Action item: Pictures in the entries below are excluded; copy only the lines from the one containing "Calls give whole" to the one containing "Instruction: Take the", both included.
· · ·
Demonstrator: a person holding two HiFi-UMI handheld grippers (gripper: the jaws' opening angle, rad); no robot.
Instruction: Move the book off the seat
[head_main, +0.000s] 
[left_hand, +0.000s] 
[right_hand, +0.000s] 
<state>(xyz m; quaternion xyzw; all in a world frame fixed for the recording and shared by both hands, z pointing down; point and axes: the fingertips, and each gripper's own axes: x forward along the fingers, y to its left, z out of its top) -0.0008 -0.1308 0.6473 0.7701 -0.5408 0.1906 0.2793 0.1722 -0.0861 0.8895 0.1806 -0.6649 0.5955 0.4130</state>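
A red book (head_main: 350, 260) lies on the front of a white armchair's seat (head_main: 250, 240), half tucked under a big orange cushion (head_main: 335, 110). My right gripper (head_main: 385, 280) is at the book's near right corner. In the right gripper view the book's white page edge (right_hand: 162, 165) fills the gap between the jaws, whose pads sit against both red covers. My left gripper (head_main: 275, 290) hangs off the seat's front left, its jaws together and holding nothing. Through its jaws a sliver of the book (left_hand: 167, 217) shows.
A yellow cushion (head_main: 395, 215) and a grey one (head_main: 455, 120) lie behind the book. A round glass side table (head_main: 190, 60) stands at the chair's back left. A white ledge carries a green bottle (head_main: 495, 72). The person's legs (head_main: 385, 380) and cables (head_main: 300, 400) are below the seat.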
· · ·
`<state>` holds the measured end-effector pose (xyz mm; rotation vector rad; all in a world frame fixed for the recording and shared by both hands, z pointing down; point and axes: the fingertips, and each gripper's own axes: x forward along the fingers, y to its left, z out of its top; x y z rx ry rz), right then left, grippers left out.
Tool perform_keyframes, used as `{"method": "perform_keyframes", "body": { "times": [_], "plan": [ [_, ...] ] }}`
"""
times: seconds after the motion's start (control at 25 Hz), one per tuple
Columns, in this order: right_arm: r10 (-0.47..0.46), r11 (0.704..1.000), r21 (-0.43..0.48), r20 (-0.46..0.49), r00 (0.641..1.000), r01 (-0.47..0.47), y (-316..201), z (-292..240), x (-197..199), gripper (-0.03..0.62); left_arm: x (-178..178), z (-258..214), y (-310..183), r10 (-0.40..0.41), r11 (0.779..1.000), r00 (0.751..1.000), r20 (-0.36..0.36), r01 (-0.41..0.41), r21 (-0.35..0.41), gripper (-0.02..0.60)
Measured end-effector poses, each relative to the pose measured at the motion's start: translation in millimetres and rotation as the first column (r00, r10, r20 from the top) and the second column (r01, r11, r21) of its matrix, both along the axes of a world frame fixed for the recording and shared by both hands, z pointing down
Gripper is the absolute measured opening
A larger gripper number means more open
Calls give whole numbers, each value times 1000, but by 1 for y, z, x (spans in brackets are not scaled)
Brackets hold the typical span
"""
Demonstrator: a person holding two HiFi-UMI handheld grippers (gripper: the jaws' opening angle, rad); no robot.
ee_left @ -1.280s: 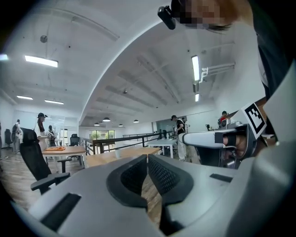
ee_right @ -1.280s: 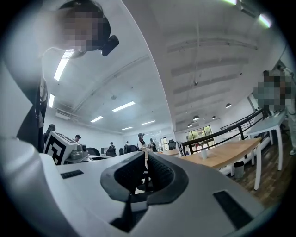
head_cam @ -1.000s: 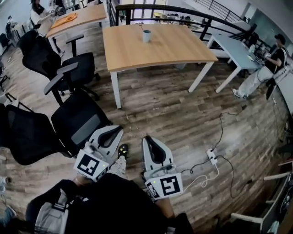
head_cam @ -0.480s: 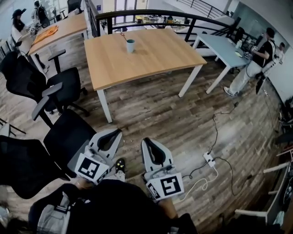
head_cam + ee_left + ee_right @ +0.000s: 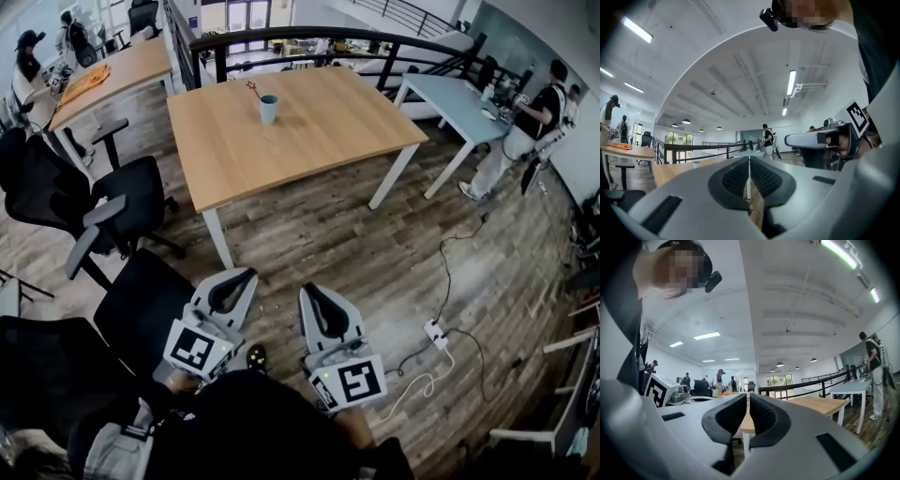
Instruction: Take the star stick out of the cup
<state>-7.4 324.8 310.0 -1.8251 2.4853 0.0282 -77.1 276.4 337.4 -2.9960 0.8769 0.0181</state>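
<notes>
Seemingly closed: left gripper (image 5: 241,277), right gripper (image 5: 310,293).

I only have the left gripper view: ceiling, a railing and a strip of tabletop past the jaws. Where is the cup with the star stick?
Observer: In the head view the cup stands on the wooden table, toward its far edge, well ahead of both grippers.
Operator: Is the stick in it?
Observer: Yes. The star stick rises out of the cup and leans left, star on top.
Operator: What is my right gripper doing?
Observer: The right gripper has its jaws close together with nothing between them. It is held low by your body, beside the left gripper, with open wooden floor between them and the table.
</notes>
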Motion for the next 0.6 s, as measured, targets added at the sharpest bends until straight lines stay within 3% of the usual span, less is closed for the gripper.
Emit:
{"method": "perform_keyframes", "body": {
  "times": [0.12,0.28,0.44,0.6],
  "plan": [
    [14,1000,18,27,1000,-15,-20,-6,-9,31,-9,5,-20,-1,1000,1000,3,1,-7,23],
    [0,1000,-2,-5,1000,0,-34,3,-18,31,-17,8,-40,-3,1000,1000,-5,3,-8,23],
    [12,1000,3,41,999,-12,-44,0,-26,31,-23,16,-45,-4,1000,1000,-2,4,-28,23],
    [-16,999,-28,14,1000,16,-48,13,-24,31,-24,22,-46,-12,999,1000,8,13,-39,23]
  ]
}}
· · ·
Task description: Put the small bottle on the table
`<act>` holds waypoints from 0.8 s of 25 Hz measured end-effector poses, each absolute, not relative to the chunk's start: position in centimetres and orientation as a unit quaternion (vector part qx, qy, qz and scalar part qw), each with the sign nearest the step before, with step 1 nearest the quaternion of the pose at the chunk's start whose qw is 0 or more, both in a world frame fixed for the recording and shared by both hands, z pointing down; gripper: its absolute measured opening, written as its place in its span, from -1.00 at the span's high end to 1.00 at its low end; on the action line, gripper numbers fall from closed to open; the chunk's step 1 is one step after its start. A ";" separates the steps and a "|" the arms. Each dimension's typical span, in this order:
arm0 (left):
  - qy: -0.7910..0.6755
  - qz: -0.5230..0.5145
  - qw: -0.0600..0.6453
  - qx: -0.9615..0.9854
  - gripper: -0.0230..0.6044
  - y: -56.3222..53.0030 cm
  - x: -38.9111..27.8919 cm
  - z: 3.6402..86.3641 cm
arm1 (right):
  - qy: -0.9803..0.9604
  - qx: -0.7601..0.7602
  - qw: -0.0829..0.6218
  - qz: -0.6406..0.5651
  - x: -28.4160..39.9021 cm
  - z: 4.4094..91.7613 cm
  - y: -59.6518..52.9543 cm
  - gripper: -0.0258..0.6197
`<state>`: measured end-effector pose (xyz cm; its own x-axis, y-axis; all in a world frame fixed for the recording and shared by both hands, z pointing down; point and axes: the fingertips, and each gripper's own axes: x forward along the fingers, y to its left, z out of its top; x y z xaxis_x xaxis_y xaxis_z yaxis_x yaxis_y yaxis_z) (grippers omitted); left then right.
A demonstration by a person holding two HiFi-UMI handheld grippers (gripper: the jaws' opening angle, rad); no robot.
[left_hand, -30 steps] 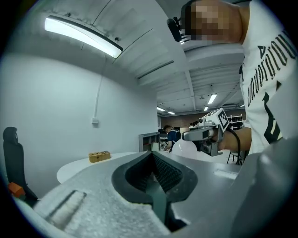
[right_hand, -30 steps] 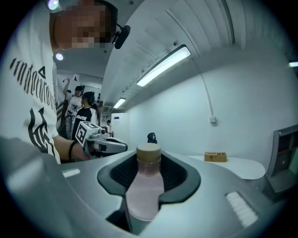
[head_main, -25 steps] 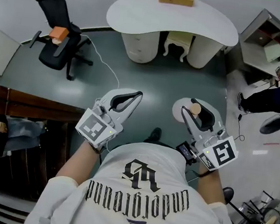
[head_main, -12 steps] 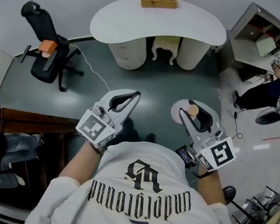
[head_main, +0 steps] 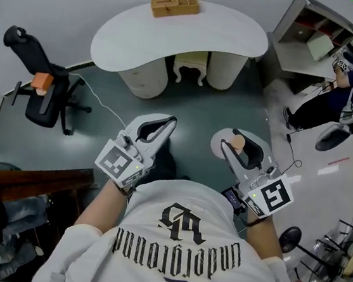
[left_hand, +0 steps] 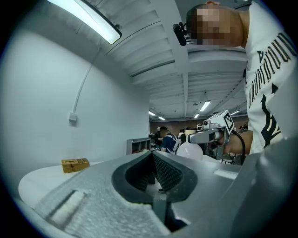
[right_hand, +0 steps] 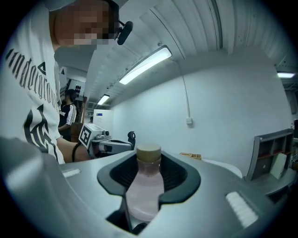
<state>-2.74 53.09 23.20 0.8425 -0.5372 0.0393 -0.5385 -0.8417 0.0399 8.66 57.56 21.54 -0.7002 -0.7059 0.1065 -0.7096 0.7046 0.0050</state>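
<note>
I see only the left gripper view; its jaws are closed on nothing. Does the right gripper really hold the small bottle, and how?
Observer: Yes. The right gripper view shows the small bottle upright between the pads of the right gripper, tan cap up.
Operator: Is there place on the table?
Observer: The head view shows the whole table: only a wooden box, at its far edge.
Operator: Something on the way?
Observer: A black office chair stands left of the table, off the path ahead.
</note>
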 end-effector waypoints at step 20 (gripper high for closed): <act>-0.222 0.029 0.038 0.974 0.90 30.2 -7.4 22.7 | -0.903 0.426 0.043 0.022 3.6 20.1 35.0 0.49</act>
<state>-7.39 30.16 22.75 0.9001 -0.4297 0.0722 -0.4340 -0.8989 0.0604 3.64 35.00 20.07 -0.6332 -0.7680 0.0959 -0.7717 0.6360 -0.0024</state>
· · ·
Answer to the problem:
Calls give whole numbers, each value times 1000, but by 1 for y, z, x (spans in brackets are not scaled)
Brackets hold the typical span
"""
Demonstrator: a person holding two HiFi-UMI handheld grippers (gripper: the jaws' opening angle, rad); no robot.
ee_left @ -1.280s: 
ee_right @ -1.280s: 
head_cam @ -1.000s: 
head_cam @ -0.480s: 
head_cam + ee_left + ee_right @ +0.000s: 
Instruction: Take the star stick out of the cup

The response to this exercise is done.